On Tue, Jul 18, 2017 at 4:34 AM, Kurt Andersen <ku...@drkurt.com> wrote:
>
> Let's take ietf.org as an example. There are @ietf.org individuals and
> then there are all the mailing lists. If IETF wished to assert to receivers
> that all their mail was either mediated or came from designated internal
> servers, how would they do that?
>

I don't understand why this distinction matters. Either you send email that
authenticates and gets delivered, or that fails authentication but is ARC
signed and gets delivered. Everything else gets rejected or heavily
scrutinized. Where would this distinction add clarity or prevent abuse?
(I'm not saying it doesn't, just that I don't see it.)

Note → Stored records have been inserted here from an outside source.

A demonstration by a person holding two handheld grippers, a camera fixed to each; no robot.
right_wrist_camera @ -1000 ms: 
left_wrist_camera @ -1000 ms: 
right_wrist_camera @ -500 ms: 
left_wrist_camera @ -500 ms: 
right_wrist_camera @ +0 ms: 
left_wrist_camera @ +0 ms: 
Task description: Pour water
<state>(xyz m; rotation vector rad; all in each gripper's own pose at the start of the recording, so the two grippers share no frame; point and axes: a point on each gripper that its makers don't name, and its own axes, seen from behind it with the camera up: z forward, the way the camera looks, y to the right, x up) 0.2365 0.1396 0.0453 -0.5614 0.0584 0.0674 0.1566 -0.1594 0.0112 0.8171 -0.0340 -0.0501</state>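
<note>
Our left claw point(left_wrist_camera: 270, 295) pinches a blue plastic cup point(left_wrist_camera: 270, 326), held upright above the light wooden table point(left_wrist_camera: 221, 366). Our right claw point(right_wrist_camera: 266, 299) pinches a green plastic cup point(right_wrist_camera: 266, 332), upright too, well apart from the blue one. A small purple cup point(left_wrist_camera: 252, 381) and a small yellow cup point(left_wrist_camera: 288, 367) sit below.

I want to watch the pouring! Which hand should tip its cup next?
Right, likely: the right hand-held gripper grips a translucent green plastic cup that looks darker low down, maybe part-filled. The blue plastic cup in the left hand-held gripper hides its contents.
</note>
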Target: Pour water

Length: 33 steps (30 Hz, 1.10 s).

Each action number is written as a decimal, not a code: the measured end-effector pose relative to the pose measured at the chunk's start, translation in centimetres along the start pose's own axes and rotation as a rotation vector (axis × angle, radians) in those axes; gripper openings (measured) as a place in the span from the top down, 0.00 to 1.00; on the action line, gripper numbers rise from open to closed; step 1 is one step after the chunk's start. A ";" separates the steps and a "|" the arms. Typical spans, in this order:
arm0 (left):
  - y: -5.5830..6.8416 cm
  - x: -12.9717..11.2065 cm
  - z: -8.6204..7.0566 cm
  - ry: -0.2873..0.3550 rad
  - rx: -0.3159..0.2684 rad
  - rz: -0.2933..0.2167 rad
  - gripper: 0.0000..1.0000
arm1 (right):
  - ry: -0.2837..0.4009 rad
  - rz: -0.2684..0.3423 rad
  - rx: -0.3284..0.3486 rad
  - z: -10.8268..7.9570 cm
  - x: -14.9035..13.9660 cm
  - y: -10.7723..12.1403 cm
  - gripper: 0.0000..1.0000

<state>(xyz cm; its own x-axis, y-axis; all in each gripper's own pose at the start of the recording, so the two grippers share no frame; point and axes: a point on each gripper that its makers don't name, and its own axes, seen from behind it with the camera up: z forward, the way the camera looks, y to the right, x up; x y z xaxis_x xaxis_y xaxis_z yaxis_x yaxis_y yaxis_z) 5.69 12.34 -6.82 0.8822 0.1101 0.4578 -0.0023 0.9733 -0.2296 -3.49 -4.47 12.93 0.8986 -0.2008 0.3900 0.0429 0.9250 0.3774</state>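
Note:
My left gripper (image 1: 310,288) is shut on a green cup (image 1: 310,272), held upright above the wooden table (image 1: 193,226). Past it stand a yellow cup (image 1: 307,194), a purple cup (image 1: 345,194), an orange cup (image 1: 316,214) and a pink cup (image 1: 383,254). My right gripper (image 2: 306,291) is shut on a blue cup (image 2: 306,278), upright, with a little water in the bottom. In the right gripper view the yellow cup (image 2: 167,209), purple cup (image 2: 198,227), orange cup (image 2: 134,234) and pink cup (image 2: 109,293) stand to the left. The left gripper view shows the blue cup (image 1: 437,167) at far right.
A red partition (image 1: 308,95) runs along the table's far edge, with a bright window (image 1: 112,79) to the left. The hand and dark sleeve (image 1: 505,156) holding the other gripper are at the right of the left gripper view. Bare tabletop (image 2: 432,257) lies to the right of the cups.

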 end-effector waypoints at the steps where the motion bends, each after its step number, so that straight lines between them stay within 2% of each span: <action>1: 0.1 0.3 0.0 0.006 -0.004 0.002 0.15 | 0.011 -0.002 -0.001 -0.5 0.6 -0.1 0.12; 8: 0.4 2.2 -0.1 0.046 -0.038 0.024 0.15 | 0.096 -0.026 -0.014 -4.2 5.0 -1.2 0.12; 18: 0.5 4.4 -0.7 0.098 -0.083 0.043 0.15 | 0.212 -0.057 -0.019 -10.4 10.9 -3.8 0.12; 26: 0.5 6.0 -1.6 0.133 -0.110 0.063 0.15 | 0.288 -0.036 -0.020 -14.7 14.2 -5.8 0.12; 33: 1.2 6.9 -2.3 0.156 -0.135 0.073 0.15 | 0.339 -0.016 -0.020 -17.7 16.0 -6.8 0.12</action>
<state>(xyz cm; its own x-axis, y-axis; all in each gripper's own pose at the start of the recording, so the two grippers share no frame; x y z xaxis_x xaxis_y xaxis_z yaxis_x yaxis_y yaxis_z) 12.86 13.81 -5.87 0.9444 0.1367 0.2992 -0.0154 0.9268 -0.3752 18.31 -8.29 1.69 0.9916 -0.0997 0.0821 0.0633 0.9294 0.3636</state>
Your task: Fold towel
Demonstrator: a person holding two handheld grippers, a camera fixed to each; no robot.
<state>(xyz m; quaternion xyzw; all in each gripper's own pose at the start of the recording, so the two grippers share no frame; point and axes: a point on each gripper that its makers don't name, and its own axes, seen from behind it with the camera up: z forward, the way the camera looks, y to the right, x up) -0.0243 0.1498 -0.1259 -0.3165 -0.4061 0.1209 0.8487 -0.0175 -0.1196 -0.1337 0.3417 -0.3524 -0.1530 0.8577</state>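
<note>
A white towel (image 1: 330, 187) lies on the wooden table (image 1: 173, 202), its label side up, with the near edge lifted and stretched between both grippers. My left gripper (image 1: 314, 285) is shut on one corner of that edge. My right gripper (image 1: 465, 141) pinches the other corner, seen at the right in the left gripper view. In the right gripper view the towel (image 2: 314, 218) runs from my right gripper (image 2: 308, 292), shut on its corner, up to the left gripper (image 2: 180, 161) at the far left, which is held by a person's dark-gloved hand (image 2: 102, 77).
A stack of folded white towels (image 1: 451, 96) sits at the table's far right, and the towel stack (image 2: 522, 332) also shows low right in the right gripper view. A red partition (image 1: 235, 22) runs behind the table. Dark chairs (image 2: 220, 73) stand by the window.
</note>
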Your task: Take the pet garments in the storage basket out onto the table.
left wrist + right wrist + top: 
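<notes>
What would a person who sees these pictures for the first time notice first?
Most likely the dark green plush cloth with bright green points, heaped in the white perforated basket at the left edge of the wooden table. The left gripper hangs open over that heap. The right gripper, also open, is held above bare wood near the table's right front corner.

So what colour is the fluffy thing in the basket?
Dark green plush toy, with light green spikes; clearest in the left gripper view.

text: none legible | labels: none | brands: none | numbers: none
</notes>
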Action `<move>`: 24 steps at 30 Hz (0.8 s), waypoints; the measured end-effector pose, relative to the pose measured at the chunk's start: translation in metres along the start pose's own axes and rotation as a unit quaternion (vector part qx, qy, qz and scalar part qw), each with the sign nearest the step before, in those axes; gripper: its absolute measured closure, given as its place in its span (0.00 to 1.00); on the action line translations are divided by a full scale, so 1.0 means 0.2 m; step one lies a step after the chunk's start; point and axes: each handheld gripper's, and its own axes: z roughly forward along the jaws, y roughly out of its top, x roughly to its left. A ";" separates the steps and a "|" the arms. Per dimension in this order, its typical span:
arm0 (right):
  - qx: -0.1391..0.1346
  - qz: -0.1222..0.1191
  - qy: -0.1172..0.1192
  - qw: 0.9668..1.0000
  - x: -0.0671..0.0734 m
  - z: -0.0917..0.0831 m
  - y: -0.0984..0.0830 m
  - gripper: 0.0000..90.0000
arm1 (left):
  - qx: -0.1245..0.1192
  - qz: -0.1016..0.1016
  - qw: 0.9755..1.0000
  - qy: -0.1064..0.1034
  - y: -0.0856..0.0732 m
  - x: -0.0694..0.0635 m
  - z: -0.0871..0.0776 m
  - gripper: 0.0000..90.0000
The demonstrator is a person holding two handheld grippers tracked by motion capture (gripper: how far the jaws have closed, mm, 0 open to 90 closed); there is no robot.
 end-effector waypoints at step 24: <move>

> We've suggested (during M3AAWG sessions) that smaller recipients can build
>>> out a whitelist of "commonly seen" mediators, but might there be value in
>>> having a mediator publish some sort of DNS record that would indicate that
>>> they ARC seal mediated traffic? (We're deeming this not to be a problem for
>>> "big" receivers on the basis that they probably already know most of the
>>> major mediators within their traffic streams.)
>>>
>>
>> This is not why the white list exists. The white list exists as a
>> short-term hack for people without internal reputation systems to determine
>> trusted intermediaries (like the IETF, apache.org, etc.). Me publishing
>> that I'm trusted on my own DNS doesn't help ;-)
>>
>
> I realize that you can not vouch for yourself, but you can say that you
> participate in ARC for mediated mail.
>

But isn't saying I participate in ARC done by ARC sealing a message?

And conversely, what if I'm ARC signing but either a) don't properly update
my DNS, or b) have a malformed DNS entry? Does this mean my good ARC
signature is thrown away? This feels like an avenue for operational
complexity that could slow ARC adoption. Upgrading your software to
properly seal messages is a low bar and we shouldn't increase the
complexity unless there's exceptional value to be gained.